[Try it] Return every line from the one with "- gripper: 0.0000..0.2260" through the one with "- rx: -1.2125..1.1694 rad", inclusive, exactly as it appears below.

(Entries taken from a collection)

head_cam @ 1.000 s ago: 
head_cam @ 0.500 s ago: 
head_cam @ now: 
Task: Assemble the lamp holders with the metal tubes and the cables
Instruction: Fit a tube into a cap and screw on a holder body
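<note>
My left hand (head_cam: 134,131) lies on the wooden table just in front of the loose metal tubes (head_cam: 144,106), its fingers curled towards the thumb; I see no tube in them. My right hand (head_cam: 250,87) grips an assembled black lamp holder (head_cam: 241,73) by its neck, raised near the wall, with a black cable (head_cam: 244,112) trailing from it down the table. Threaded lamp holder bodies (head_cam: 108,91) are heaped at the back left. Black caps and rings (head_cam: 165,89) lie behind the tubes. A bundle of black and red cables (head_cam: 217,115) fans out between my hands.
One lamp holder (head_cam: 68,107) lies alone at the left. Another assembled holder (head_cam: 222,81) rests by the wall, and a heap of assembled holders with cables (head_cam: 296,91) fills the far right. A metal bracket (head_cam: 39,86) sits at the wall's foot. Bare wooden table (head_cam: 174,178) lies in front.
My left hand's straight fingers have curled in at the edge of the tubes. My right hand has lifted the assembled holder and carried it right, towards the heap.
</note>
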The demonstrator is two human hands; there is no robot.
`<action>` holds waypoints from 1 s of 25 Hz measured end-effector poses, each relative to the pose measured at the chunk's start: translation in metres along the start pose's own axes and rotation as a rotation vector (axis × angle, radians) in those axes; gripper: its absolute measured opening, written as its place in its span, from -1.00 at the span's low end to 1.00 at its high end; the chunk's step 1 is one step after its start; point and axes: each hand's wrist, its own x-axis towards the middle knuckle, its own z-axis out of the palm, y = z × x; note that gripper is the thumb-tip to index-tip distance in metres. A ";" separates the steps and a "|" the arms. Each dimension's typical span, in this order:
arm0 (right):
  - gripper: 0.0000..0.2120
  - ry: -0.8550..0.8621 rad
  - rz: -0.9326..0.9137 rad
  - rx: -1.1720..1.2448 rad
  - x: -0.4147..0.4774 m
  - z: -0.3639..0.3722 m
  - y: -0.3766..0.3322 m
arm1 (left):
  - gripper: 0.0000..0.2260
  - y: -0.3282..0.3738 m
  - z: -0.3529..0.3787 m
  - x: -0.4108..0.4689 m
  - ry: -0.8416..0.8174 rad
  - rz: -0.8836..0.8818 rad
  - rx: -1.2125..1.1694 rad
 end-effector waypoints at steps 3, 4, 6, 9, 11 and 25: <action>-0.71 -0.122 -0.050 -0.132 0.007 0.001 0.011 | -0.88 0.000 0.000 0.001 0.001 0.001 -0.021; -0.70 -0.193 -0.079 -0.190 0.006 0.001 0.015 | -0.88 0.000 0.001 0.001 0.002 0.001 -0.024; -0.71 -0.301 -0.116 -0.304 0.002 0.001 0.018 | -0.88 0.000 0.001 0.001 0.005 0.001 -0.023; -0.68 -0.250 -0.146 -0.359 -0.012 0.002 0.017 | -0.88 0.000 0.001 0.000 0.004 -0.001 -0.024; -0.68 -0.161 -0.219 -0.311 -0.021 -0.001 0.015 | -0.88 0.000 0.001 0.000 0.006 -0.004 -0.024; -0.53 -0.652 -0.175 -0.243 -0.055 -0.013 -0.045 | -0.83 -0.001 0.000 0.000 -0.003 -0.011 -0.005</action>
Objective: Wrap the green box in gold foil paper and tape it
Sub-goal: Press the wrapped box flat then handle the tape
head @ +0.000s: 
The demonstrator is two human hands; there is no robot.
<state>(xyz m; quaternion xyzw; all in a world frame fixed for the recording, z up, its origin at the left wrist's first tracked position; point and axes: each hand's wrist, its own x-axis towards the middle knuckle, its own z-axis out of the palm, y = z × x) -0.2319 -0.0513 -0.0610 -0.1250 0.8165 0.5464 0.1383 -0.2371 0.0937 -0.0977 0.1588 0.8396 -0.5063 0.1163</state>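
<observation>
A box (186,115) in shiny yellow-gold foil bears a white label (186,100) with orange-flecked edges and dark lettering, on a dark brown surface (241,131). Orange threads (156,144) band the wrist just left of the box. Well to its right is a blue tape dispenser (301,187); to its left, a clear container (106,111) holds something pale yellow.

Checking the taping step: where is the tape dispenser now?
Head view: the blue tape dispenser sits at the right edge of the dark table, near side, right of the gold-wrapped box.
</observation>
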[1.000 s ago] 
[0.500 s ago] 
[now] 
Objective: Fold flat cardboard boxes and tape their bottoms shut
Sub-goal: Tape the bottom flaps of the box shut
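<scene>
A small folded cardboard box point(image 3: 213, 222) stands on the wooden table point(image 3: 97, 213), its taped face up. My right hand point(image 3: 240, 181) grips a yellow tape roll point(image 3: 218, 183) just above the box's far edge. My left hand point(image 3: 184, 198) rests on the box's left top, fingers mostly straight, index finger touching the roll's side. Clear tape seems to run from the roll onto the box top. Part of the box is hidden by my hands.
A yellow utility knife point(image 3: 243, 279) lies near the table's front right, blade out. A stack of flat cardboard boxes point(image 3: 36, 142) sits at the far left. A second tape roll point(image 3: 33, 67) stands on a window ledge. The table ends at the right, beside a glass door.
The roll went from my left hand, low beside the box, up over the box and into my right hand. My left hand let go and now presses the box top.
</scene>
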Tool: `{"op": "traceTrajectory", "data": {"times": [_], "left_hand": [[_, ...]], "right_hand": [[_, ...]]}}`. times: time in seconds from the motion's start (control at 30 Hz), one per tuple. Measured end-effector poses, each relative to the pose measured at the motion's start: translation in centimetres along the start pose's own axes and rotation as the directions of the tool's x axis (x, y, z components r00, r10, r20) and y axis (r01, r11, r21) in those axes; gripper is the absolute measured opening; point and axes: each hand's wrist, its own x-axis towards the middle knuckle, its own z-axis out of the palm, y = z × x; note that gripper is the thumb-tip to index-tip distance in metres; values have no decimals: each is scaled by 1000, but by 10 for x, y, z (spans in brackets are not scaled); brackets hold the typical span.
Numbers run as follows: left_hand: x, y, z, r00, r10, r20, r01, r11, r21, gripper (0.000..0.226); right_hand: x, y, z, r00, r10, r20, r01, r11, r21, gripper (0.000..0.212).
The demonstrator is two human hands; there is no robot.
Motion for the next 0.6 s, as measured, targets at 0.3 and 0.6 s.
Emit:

[Result of the task]
  - gripper: 0.0000..0.2260
  - y: -0.3282..0.3738 m
  - z: -0.3529..0.3787 m
  - x: -0.4108..0.4689 m
  - ry: -0.8416..0.8174 rad
  - rz: -0.8836..0.8818 rad
  - rx: -1.2125..1.1694 rad

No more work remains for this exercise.